Leave the images aside and copy out the whole listing, exact to the word.

-- SUPPLIED DATA --
====================
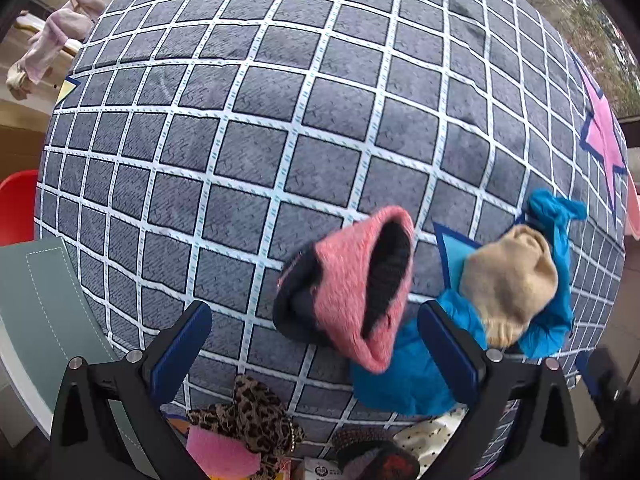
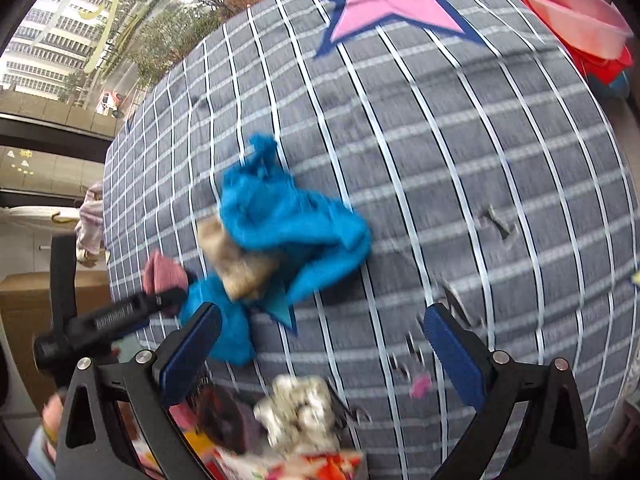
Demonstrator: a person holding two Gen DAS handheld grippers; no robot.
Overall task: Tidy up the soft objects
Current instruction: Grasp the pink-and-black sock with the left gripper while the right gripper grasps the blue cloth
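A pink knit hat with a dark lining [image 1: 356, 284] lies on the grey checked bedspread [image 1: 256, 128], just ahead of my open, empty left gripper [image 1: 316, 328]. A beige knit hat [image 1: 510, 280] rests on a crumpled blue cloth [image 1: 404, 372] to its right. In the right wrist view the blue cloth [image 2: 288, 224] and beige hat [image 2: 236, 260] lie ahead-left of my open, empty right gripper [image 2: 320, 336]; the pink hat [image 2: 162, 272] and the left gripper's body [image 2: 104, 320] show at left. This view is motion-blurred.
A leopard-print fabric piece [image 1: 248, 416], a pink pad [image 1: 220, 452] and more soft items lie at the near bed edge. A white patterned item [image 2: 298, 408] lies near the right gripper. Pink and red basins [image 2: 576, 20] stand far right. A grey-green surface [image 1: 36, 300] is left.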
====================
-- RESULT FOR THIS TASK --
Demonstrator: a person holding two Gen DAS handheld grippers; no robot.
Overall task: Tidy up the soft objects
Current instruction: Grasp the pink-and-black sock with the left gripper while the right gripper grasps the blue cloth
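A pink knit hat with a dark lining [image 1: 356, 284] lies on the grey checked bedspread [image 1: 256, 128], just ahead of my open, empty left gripper [image 1: 316, 328]. A beige knit hat [image 1: 510, 280] rests on a crumpled blue cloth [image 1: 404, 372] to its right. In the right wrist view the blue cloth [image 2: 288, 224] and beige hat [image 2: 236, 260] lie ahead-left of my open, empty right gripper [image 2: 320, 336]; the pink hat [image 2: 162, 272] and the left gripper's body [image 2: 104, 320] show at left. This view is motion-blurred.
A leopard-print fabric piece [image 1: 248, 416], a pink pad [image 1: 220, 452] and more soft items lie at the near bed edge. A white patterned item [image 2: 298, 408] lies near the right gripper. Pink and red basins [image 2: 576, 20] stand far right. A grey-green surface [image 1: 36, 300] is left.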

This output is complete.